A comoção tanta de todos, o pão e o amigo faltando. O pessoal do escritório ligou as vezes que entendeu necessárias, em solidariedade medida, estamos aí para o que for preciso, e depois disso, a vida seguiu adiante. Vez por outra, alguém lembrava de telefonar ao padeiro. Do outro lado da linha, tristeza cansada na voz, ele respondia que estava se recuperando devagar. Primeiro, com cadeira de rodas; depois, duas muletas; agora, já andava com uma só.
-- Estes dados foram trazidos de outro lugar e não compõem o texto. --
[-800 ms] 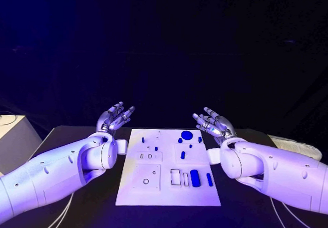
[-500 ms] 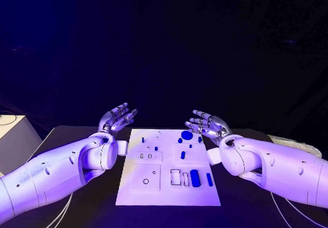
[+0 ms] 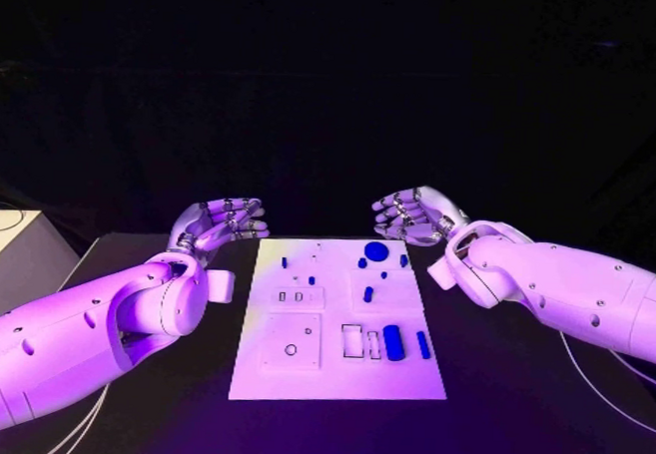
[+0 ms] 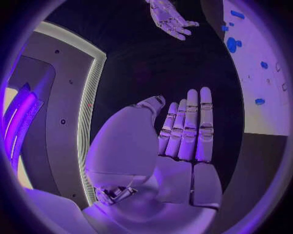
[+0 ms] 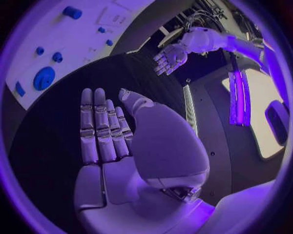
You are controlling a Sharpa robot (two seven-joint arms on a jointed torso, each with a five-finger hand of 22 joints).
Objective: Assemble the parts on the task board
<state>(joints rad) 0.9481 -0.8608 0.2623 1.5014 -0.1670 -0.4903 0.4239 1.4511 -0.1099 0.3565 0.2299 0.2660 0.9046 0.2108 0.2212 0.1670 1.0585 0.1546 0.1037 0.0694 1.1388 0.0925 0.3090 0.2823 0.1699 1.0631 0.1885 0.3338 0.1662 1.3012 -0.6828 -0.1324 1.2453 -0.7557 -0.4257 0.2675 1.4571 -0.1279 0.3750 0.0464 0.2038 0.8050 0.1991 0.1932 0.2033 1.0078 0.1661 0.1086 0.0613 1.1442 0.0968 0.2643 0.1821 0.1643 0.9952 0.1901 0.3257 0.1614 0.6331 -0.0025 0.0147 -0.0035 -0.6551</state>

“Vou estar bom quando puder fazer o pão de novo.”

******

Ontem ele apareceu novamente no edifício. Não pode trazer aquela caixa enorme e cheia de pães, porque um dos braços ainda se ampara na muleta. Mas trouxe uma sacolinha, quatro ou cinco pães feitos logo há pouco, e não houve quem conseguisse convencê-lo a aceitar qualquer pagamento.

“É por conta da casa.”

Está feliz. E não só por estar vivo, por conseguir andar, por retornar ao movimento, por saber que daqui a um tempo, estará livre da última muleta. É, principalmente, porque voltou a fazer pão.

“O pão é minha vida.” – resume ele, sorriso simples.